### Materials provided
*** Begin section ***
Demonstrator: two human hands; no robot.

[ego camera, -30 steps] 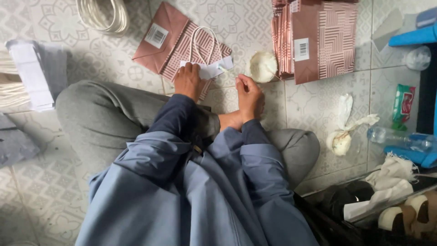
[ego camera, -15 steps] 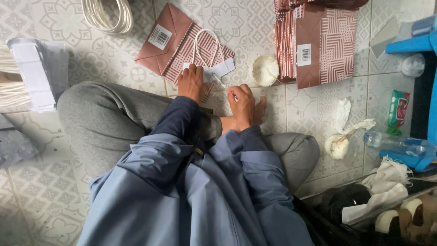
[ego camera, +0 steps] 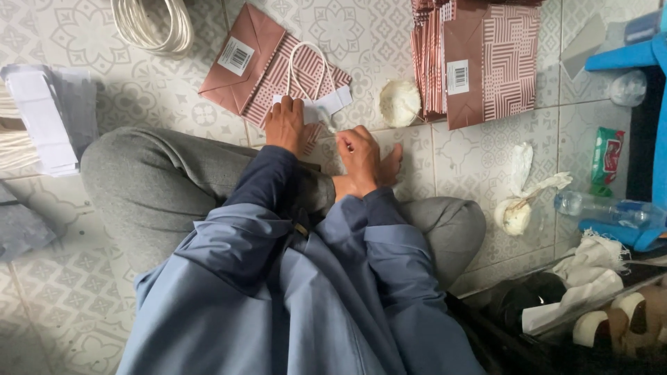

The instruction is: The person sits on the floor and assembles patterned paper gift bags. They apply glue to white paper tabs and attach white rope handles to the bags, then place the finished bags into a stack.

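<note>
Flat paper bag between cord coil and bag stack.

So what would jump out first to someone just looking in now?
The flat pink patterned paper bag with a white cord handle on the tiled floor, with the left hand pressing on it. Beside it the right hand pinches a small white paper strip. A stack of matching pink bags stands top right.

Bare tile between bag stacks
</note>
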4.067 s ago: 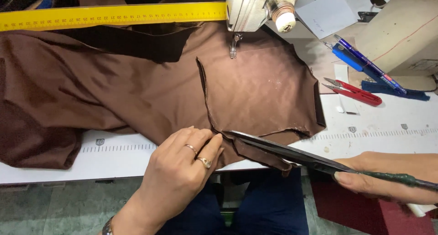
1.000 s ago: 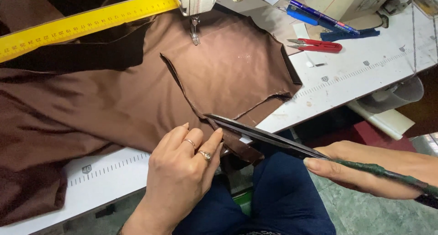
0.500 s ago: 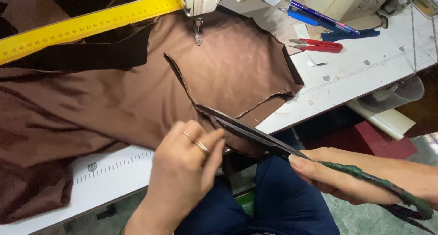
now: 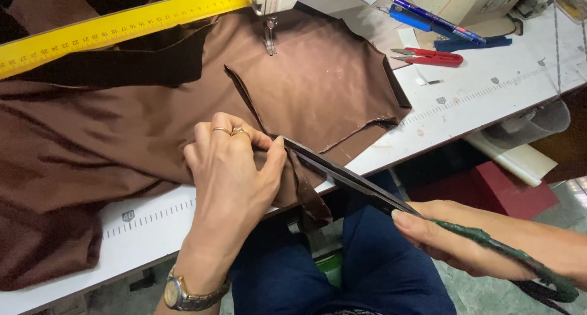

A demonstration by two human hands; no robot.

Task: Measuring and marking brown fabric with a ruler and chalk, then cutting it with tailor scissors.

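The scissors [image 4: 348,174] have slid further into the brown fabric [image 4: 122,144] than a moment ago, so the cut edge is lengthening. The right hand [image 4: 452,241] clenches the green-wrapped handles; the left hand [image 4: 229,168] presses flat, pinching the fabric beside the blade tips at the counter [image 4: 465,107] edge.

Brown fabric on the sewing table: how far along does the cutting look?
Done: a slit already runs through the brown fabric from near the sewing machine needle toward the table edge. In hand: the left hand pinches the cloth while the right hand works long dark scissors at it. Left: the narrow strip hanging off the edge remains attached.
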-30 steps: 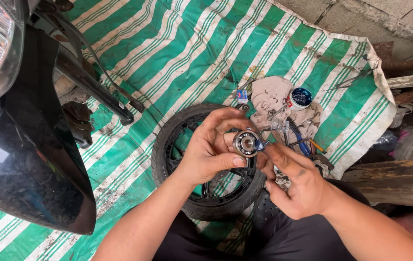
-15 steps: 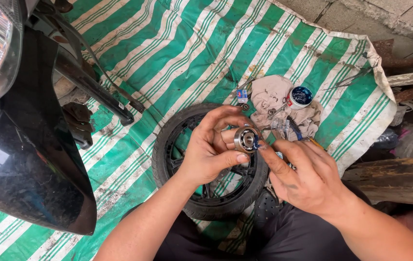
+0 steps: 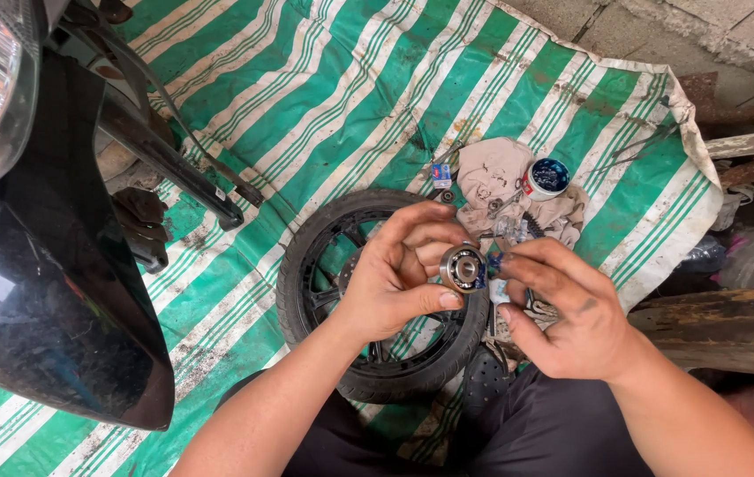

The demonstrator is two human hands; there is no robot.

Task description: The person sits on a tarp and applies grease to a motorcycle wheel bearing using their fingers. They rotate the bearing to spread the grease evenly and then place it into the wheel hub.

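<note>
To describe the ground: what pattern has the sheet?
Green and white stripes on the sheet, clearest in the head view.

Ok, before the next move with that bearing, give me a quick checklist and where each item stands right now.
1. Bearing held firmly: ok, the left hand pinches it between thumb and fingers.
2. Right hand in place: ok, its fingertips meet the bearing's right edge, blue smears on them.
3. Wheel lying flat: ok, it rests on the striped tarp under both hands.
4. Grease tub within reach: ok, open on the rag just beyond the wheel.
5. Bearing fully greased: cannot tell, only one face shows.
6. Small parts on the rag accounted for: cannot tell, too small to see.
</note>
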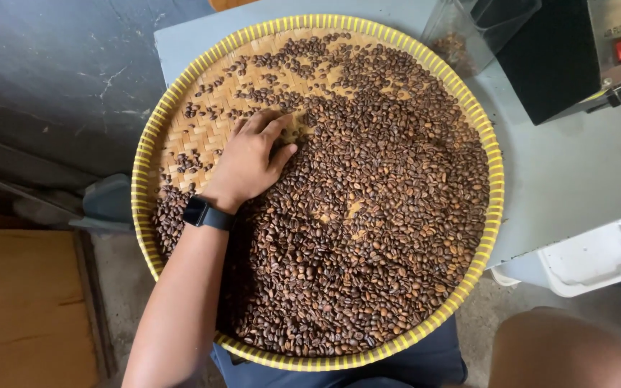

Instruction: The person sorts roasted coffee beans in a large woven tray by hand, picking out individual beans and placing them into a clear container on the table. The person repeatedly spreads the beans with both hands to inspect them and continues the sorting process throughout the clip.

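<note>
A round woven bamboo tray with a yellow rim (495,187) sits on a grey table and is mostly covered with brown roasted coffee beans (382,201). My left hand (249,162) lies palm down on the beans in the tray's upper left, fingers slightly curled and touching them beside a bare woven patch (195,133). A black watch (206,214) is on that wrist. Nothing is gripped in the hand. My right hand is out of the picture.
The grey table (576,172) carries a black and metal machine (576,50) with a red switch and a clear plastic hopper (468,32) at the upper right. A white plastic tub (591,259) stands below the table edge. A wooden board (23,309) lies at the lower left, and a knee (562,352) shows at the bottom right.
</note>
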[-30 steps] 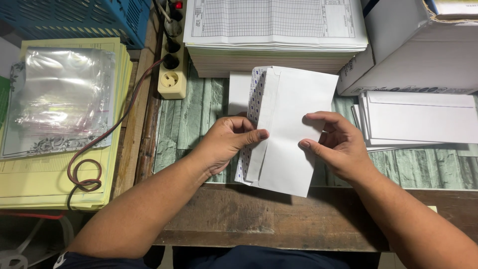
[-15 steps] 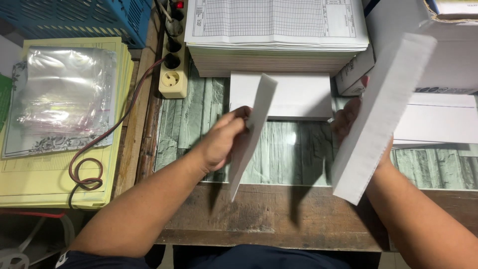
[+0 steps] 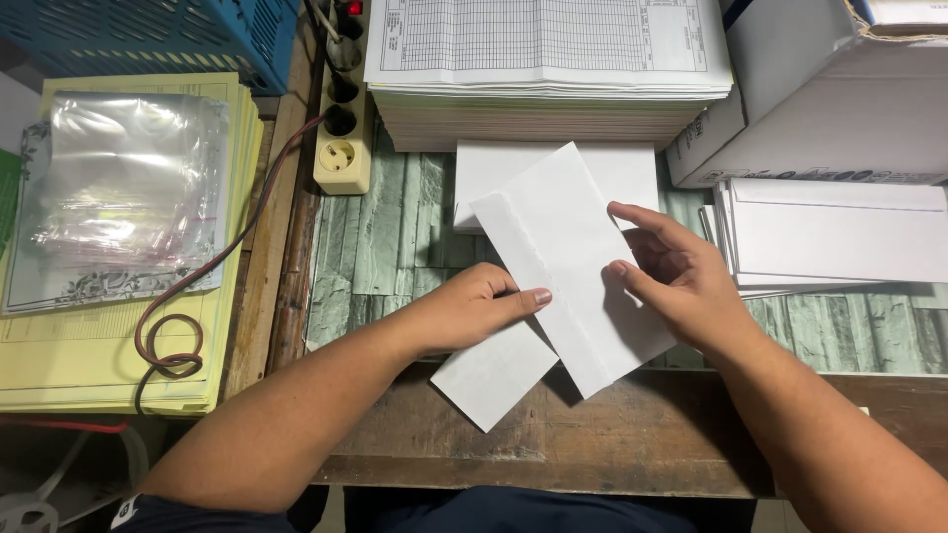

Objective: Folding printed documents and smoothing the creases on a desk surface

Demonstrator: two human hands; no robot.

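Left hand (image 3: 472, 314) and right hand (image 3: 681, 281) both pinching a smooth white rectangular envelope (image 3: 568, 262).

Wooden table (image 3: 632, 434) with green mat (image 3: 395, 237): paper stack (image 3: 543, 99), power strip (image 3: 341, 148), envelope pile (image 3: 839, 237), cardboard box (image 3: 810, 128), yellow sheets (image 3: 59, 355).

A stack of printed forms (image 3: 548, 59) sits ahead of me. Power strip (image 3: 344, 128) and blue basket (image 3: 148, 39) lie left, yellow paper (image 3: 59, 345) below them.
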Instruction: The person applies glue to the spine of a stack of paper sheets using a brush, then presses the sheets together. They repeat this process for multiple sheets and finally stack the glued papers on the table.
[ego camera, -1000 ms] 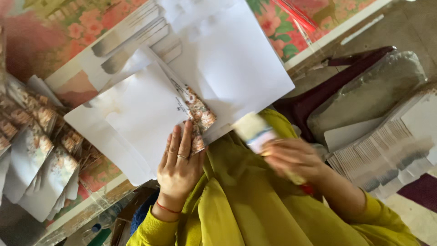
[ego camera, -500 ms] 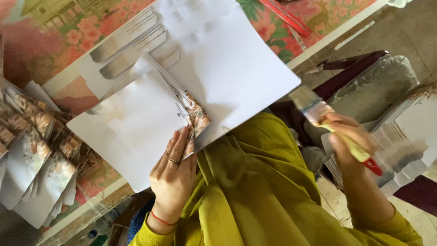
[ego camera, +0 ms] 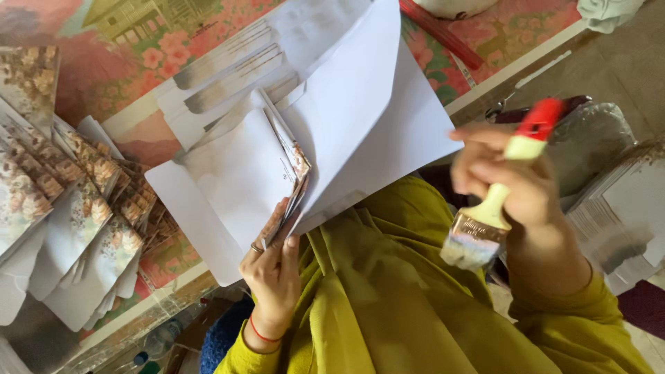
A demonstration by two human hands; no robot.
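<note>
My left hand [ego camera: 273, 266] presses its fingers on the near edge of a stack of white paper envelopes [ego camera: 242, 173] with floral-printed insides, lying on the table. One large white sheet [ego camera: 374, 118] is folded up and over to the right of the stack. My right hand [ego camera: 516, 183] is raised off the table's right edge and grips a flat paintbrush [ego camera: 495, 208] with a cream handle and red tip, bristles pointing down and left. The brush is apart from the paper.
A fanned pile of floral-lined envelopes [ego camera: 62, 221] lies at the left. The table carries a flower-patterned cloth [ego camera: 138, 62]. A red stick [ego camera: 440, 31] lies at the top. Grey stacked papers [ego camera: 620, 221] and a silver-wrapped bundle [ego camera: 589, 145] sit at the right.
My right hand has lifted the paintbrush from low at the right up toward the table's edge. The large white sheet has folded open further. My left hand stays on the stack.
</note>
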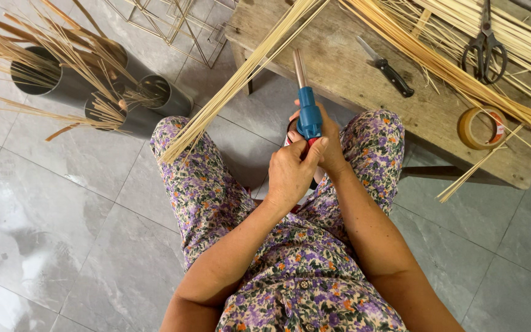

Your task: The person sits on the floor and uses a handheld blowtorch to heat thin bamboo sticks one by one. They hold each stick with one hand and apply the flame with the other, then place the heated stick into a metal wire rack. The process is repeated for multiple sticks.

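Observation:
I sit with both hands raised over my lap, dressed in purple floral cloth. My left hand (291, 173) wraps the lower body of a gas torch (308, 114), thumb up against it. My right hand (330, 147) grips the same torch from the far side. The torch has a blue head and a thin metal nozzle pointing away toward the wooden table (339, 67). A long bundle of pale bamboo strips (236, 83) slants from the table down onto my left knee.
On the table lie a black-handled knife (388, 69), scissors (485, 46), a roll of brown tape (479, 128) and more bamboo strips (462, 67). Grey pipes (69, 86) holding sticks stand at left on the tiled floor. A wire frame (173, 24) stands behind.

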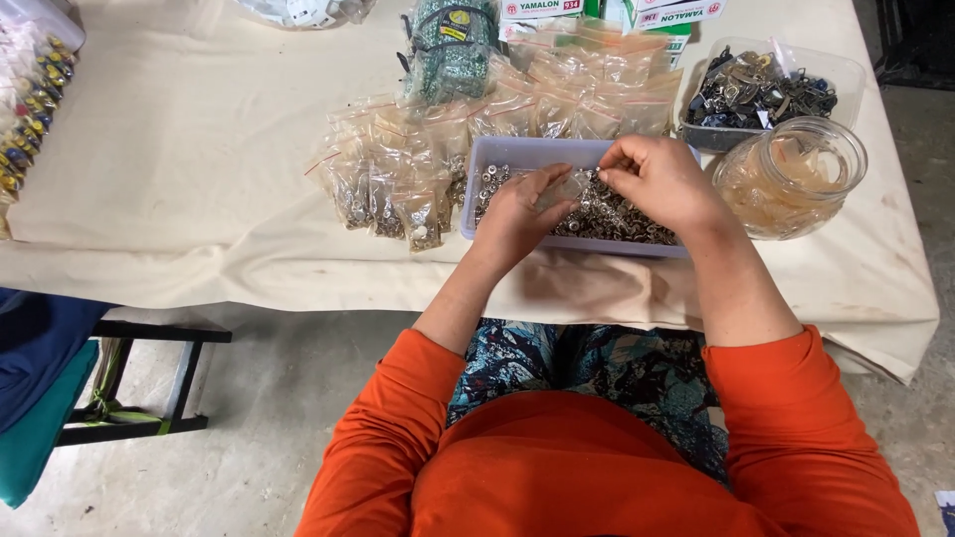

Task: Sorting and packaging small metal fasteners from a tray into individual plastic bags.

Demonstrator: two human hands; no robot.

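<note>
A pale purple plastic tray [517,152] full of small silver metal fasteners [612,219] sits on the cloth-covered table in front of me. Both hands hover over it and share a small clear plastic bag [569,186]. My left hand [517,214] pinches the bag's left side. My right hand [662,179] grips its upper right edge with the fingers curled. Orange sleeves cover both upper arms.
Several small filled bags [398,179] lie left of and behind the tray. A glass jar [791,179] of clear bags and a clear tub of dark metal parts [761,89] stand at the right. A black stool [139,383] stands left below the table edge [298,288].
</note>
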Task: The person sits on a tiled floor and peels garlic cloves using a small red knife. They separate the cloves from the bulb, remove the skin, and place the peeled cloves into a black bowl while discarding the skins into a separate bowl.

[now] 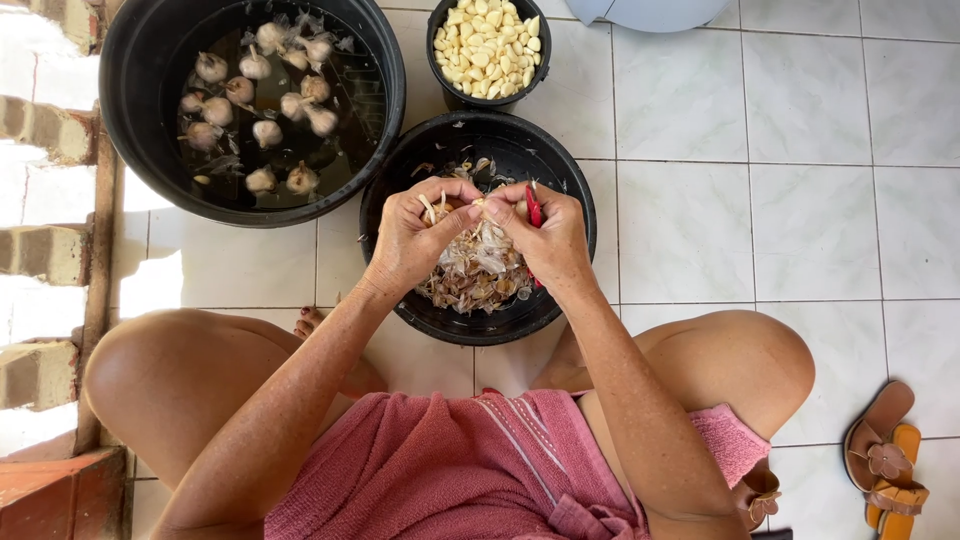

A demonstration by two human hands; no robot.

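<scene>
My left hand (412, 235) and my right hand (548, 235) meet over a black bowl (560, 175) half full of garlic skins (478, 272). Between the fingertips of both hands is a garlic bulb (470, 208) with loose papery skin. My right hand also grips a small red-handled knife (534, 208). A big black tub (140, 120) at the upper left holds water with several whole garlic heads (255, 105) floating. A small black pot (440, 80) at the top is heaped with peeled yellow cloves (488, 45).
I sit low on a white tiled floor (760, 200), knees spread, a pink cloth (470, 470) over my lap. Brown sandals (885, 460) lie at the right. A brick wall (45, 250) runs down the left. A pale round object (655, 12) sits at the top edge.
</scene>
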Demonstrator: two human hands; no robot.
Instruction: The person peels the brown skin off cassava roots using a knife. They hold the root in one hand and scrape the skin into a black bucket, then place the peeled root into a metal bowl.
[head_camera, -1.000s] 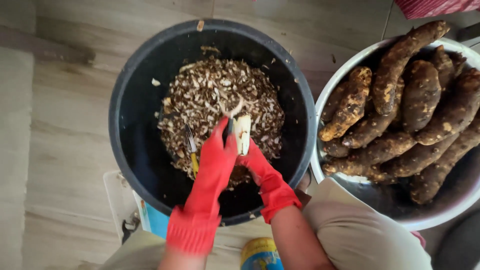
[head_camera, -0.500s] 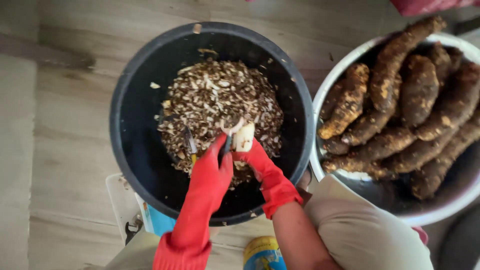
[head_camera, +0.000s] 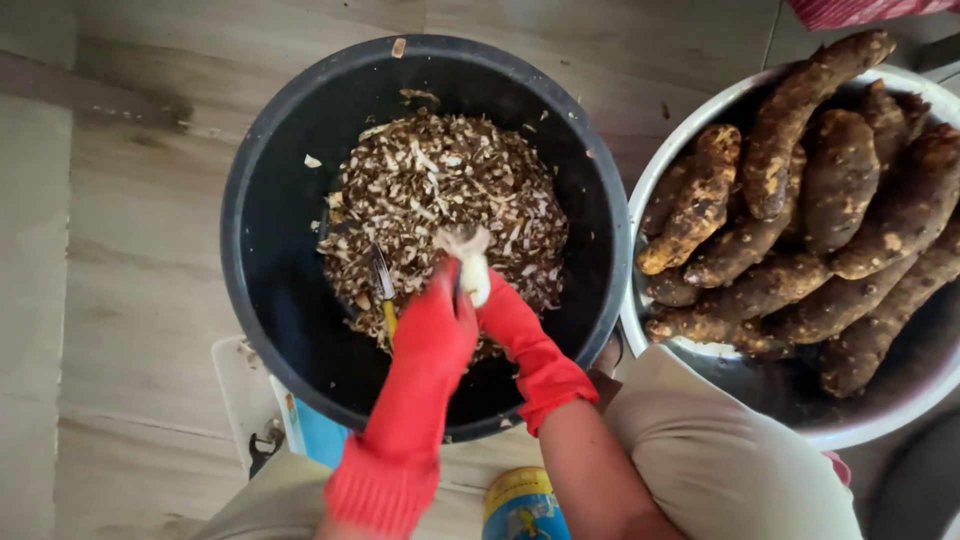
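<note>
Both my hands wear long red rubber gloves and are held over a black bucket (head_camera: 262, 190) filled with brown and white peelings (head_camera: 440, 185). My left hand (head_camera: 432, 325) grips a peeler (head_camera: 381, 285) with a yellow handle, whose metal blade sticks out to the left over the peelings. My right hand (head_camera: 508, 318) holds a small, pale, peeled piece of root (head_camera: 472, 268) upright. The two hands touch each other around the root.
A large white basin (head_camera: 668, 160) heaped with several unpeeled brown roots (head_camera: 800, 210) stands right of the bucket, touching it. The floor is pale wood planks (head_camera: 130, 260). My knee in beige cloth (head_camera: 720, 460) is at the bottom right, and a blue and white object (head_camera: 300, 430) lies under the bucket's near edge.
My hands have stayed over the bucket's middle. The left hand has closed in over the root and the peeler has shifted a little; the view has shifted slightly.
</note>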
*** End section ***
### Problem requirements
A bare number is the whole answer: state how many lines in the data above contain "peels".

### Written reply
2